Fibromyalgia and Depression

Fibromyalgia can be distinguished from depression according to a study by researchers at the University of Sherbrooke in Canada.

Studies by the primary investigator, Serge Marchand, P.D., have shown that the body’s natural ability to inhibit pain in fibromyalgia patients does not work. When the body is subjected to a lot of discomfort, the spinal cord system should pour out pain-relieving substances to soothe the tissues.

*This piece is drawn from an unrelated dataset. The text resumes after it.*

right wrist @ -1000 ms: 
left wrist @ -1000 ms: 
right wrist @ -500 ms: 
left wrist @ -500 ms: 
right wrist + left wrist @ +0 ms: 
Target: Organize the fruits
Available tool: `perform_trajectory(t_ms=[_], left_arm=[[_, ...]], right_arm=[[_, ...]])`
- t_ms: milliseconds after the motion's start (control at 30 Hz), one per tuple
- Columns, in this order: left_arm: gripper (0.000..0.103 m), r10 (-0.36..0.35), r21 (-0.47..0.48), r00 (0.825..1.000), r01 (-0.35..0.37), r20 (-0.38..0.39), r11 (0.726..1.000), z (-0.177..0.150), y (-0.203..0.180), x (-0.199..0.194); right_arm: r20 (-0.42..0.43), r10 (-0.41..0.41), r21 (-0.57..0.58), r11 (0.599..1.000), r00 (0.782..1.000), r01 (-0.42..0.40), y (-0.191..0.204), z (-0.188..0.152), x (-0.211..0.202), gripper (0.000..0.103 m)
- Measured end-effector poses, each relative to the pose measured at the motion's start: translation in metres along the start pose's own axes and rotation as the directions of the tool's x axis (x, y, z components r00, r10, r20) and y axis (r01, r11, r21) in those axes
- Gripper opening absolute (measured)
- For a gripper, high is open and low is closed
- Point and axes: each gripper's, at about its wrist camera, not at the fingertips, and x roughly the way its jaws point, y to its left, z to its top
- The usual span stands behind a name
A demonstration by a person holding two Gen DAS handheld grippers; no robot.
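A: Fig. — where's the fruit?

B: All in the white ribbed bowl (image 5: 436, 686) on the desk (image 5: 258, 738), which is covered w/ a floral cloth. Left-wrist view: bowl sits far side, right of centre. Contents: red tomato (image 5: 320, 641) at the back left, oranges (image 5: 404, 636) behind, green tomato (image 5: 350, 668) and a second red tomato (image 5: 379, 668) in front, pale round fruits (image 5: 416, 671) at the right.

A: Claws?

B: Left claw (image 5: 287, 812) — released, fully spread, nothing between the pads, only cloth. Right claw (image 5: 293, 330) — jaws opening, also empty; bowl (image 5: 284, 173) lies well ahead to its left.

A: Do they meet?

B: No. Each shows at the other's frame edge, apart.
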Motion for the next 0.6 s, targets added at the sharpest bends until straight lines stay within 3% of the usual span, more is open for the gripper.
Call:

This does not happen in people with fibromyalgia. The system in the spinal cord that helps block out pain works efficiently in depressed patients, but fails to function in people with fibromyalgia. Research shows that depression and anxiety worsen the symptoms of fibromyalgia and can interfere with treatment. This is a worthwhile reason to do your best to use the tools you have to control your FMS, such as:

  • Taking your medication, especially if it is for sleep! Deep restful sleep is crucial to minimizing the effects of fibromyalgia.
  • Exercise, (love my chair yoga class!)
  • Eating nutritous foods


    Depression hurts

  • Relaxing
  • Have a sense of humor, don’t take life so seriously!
  • Be social. Did you know it takes less muscles to smile than to frown?
  • Delegate – don’t overdo, though I know most of us are multi-taskers.

We are mostly bacteria!

Did you know that you have a garden growing within you? Our guts are home to over 500 bacterial species. Cell for cell, we are mostly bacteria! Single-celled organisms out-number our own cells 10 to 1, and most of them make their home in our gut— a garden within.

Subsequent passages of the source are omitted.